En la residencia de Rui Wang, el pequeño cuarto hijo tenía fiebre persistente. Llamaron a la monja Mo Bei del Templo Biyun para que lo examinara. La anciana monja entregó un paquete de polvo amarillo, diciendo que mezclado con leche materna lo curaría. La consorte Xiao, escéptica, hizo que la nodriza se lo diera, y después de tomarlo, la condición del niño mejoró notablemente. Inmediatamente le hizo generosos regalos a la monja, completamente conquistada por este gran sabio.
—Los niños menores de un año pueden ver cosas que los adultos no. El llanto nocturno a menudo se debe a que algo los perturba —dijo muy misteriosamente Mo Bei, que llevaba un sombrero gris y apretaba sus dos palmas.
—Maestra, ¿puede ver qué es exactamente? —preguntó seriamente el consorte Xiao.
—Las cosas que causan enfermedades graves suelen ser entidades negativas y malévolas, pero también podrían no serlo, —dijo Mo Bei, girando las cuentas de sándalo en su muñeca mientras observaba cuidadosamente la expresión de la consorte Xiao. —Perdóneme por ser directa, pero según la condición del pequeño príncipe, es posible que algo le haya absorbido su energía vital, lo que comúnmente se dice: haber sido “afectado” por alguien con un destino demasiado fuerte.
—¿Alguien con un destino fuerte? —Rui Wangfei frunció el ceño, —¿Puede la maestra calcular quién es?
—Esto… —Mo Bei estaba un poco indecisa.
La consorte Xiao hizo una señal a una doncella que estaba a un lado, quien trajo una bandeja con plata: —Siempre que la maestra pueda identificarlo, el dinero para las ofrendas no será problema.
Mo Bei miró la plata en la bandeja y finalmente cedió: —Calcular el origen de esto llevará algún tiempo. Mientras tanto, Wangfei podría encender algunas lámparas de larga duración en el templo para asegurar tranquilidad temporal.

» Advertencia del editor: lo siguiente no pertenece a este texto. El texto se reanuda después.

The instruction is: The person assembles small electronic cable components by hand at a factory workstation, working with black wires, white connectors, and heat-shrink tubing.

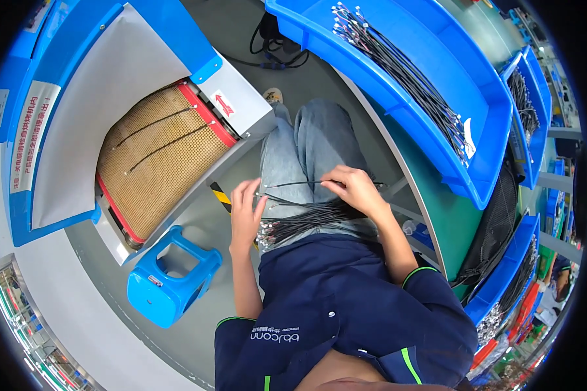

Cuando Jing Chen regresó de la corte, vio a varias monjas paradas en el patio principal. Al verlo llegar, todas se ruborizaron y se apartaron. No pudo evitar fruncir el ceño, después de pensar un momento, finalmente decidió no entrar, dirigiéndose directamente a su estudio.
Unos días después, el príncipe mayor regresó a la corte.
El Gran Príncipe Jing Rong no tuvo la misma recepción triunfal que Jing Shao a su regreso. La guerra aún no había terminado, y que un príncipe huyera del frente de batalla no era algo glorioso. El Gran Príncipe llegó con solo una docena de seguidores leales, entrando furtivamente en la ciudad al amanecer, cuando había poca gente en las puertas.
Fue primero a informar al estudio imperial, donde el emperador Hongzheng naturalmente no lo recibió con buena cara. Luego fue a presentar sus respetos a la emperatriz en el Palacio Fengyi, donde esta sí lo recibió con muestras de preocupación y calidez.
—Mientras no estabas en la capital, tu hermano menor, el Cuarto Príncipe, ha tenido muchas dificultades, —dijo la emperatriz sonriendo, obsequiándole al Gran Príncipe una pila de suplementos. —Qué bueno que hayas regresado. Se te ve más delgado, debes haber sufrido mucho. Estos días debes descansar y recuperarte bien.
La complexión del príncipe mayor no era muy buena, y tenía una palidez mórbida. Desde que el año pasado contrajo enfermedades por los miasmas y luego una grave dolencia, su salud había ido empeorando día a día. De no haber regresado, probablemente habría muerto en la región de Dianzang.
Cuando el príncipe mayor regresó, Cheng Wang se encontraba en confinamiento domiciliario. El número de príncipes en la corte volvió a ser tres, pero la situación había cambiado.
Confinado en su residencia, Jing Shao solo veía a Mu Hanzhang partir cada día hacia la corte. Sin nada que hacer, solo le quedaba molestar al tigre en casa. Sus repetidos intentos de convencer a su wangfei de no ir a la corte eran rechazados sin piedad. Lo que más lo molestaba era que, al verlo en casa, Duofu le traía asuntos difíciles de resolver, pidiéndole a un príncipe de su rango que se ocupara de trivialidades, lo que lo sacaba de quicio.
Como resultado, la vida diaria de Xiao Huang se volvió más y más difícil.